The time savings, if any, that is achieved from using a stir plate only materializes if one is waiting for a starter to reach quiescence before pitching.  Waiting for a starter to reach quiescence is a less than optimal propagation practice because it increases the dissolved O2 demand and the length of lag period upon pitching.  Quiescent yeast cells have low to fully depleted ergosterol and unsaturated fatty acid (UFA) reserves.  These reserves have to be replenished before fermentation can proceed in earnest, and that process places a load on dissolved O2.

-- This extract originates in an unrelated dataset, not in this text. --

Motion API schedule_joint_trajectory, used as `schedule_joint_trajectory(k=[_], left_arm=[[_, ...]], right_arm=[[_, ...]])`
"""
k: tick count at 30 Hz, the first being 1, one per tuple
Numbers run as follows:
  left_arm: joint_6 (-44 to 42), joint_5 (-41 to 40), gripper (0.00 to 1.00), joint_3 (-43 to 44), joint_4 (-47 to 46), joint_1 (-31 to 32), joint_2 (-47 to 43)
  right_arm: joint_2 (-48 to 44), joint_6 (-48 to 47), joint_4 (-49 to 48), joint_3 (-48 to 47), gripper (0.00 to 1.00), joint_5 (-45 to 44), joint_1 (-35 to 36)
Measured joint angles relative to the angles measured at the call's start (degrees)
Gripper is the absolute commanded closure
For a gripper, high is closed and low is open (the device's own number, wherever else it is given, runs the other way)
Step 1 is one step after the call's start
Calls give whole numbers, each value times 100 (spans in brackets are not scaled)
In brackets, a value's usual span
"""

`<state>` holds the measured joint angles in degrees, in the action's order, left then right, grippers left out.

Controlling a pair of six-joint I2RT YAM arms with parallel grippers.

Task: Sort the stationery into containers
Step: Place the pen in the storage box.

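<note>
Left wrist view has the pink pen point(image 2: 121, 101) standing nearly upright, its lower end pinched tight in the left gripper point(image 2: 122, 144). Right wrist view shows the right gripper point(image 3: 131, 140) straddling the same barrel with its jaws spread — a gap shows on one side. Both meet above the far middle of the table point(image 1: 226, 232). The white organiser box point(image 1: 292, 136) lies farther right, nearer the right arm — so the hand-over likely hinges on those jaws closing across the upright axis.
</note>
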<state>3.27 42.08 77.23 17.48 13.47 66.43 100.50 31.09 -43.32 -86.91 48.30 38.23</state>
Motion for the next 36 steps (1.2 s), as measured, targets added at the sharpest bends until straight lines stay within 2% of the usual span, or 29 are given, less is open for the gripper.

Ergosterol and UFAs make the cell plasma membrane more pliable, which, in turn, makes it possible for nutrients to enter the cell and waste products to exit the cell.  Additionally, pliability is critical to high gravity fermentation and ethanol tolerance.  High gravity wort provides an environment with high osmotic pressure (i.e., it is a hypertonic solution).  Osmotic pressure causes water to migrate across a semi-permeable membrane toward the side which has the higher solute content, which in this case is the wort.  This phenomenon results in cell shrinkage and the loss of turgor pressure.  Turgor pressure is the internal cell pressure that holds the cell plasma membrane against the cell wall. Ethanol is hygoscopic; therefore, it also draws water out of the cell, resulting in the loss of turgor pressure.  Cells that go into fermentation with healthy cell membranes are better able to withstand the effects of the high osmotic pressure and high ethanol levels encountered in high gravity brewing.

In synopsis, the health of the yeast cells that are pitched is more critical than the absolute number of cells that are pitched, that is, as long as the delta between the cells counts is within a few multiples.  Given two starters, one with 150 billion healthy cells that are pitched at high krausen and one with 250 billion cells that have reached quiescence, the 150 billion cell culture will outperform the 250 billion cell culture almost every time.